Repoussée de ce coin par où elle essayait d’atteindre le manoir,
elle alla plus loin, mais toutes les mesures étaient bien
prises ; le château était bien cerné. D’agent en agent, la
malheureuse fit repoussée jusqu’aux rochers qui bordent la mer.
    Là, elle put longer le pied du manoir.
    Ce côté n’était pas surveillé, car une évasion
était impossible par là.
    – À moins de piquer une tête dans
l’Océan, d’une hauteur de quarante mètres ! avait dit le chef
de la Sûreté.
    Il n’avait pas pensé à une chose : c’est
qu’un homme sur le point d’être pris, sur le point d’être accablé
par le déshonneur ou de succomber au châtiment des hommes, peut
toujours s’évader dans la mort.
    Lise, de roc en roc, se mit à marcher le long
de la mer, sur l’étroite bordure qui sépare l’Océan des assises du
manoir.
    Comment elle était là ? Comment elle
avait fait le voyage ? Ce qui lui était arrivé depuis que,
dans la cellule de La Veuve, elle avait appris quel danger courait
Gérard ? Comment enfin elle avait pu venir de Brest à
Prospoder ? Elle ne le savait pas !
    Elle était là, voilà tout !…
    Et elle ne comprenait qu’une chose :
c’est que Gérard était dans le manoir, c’est que les agents de la
Sûreté entouraient de toutes parts le vieux château !…

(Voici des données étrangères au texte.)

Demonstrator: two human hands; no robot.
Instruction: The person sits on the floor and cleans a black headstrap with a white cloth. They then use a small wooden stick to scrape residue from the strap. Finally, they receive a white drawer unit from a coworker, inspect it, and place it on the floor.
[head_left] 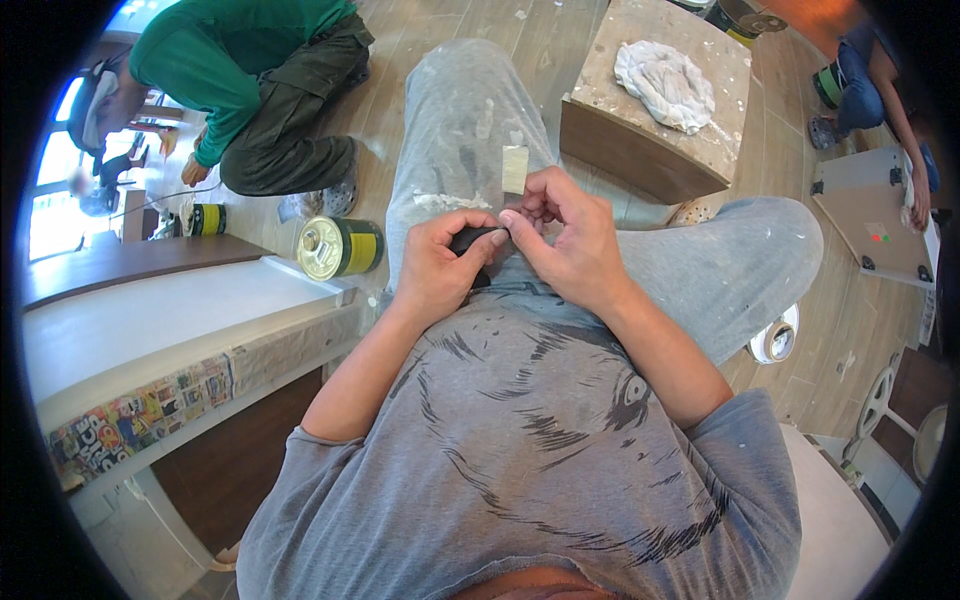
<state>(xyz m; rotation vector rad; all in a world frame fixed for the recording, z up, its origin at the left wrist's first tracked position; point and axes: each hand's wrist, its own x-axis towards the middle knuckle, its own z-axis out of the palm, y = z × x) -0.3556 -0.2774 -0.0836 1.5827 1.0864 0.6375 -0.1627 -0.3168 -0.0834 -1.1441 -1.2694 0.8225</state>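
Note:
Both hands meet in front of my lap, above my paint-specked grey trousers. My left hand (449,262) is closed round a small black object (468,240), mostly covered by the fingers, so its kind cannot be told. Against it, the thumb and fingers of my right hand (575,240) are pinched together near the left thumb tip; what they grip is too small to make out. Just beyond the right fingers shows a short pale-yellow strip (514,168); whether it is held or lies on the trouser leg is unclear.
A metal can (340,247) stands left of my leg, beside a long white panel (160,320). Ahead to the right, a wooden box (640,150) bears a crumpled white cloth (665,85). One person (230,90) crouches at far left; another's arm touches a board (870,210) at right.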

    Elle hochait machinalement la tête, et
souriait d’un sourire navrant en se rappelant que son bien-aimé lui
avait proposé de l’emmener à Prospoder dès qu’il serait réconcilié
avec son père. Mais, de temps en temps, elle levait ses yeux
déments vers les quelques fenêtres, là-haut, tout là-haut, qui
donnaient sur la mer, et alors, son cri déchirait l’espace et
faisait frissonner de pitié les gens qui, de loin, étaient
accourus, au bruit qu’il se passait quelque chose d’étrange au
château.
    Tout à coup, elle dut s’arrêter : la
marée montait et déferlait sur les rochers.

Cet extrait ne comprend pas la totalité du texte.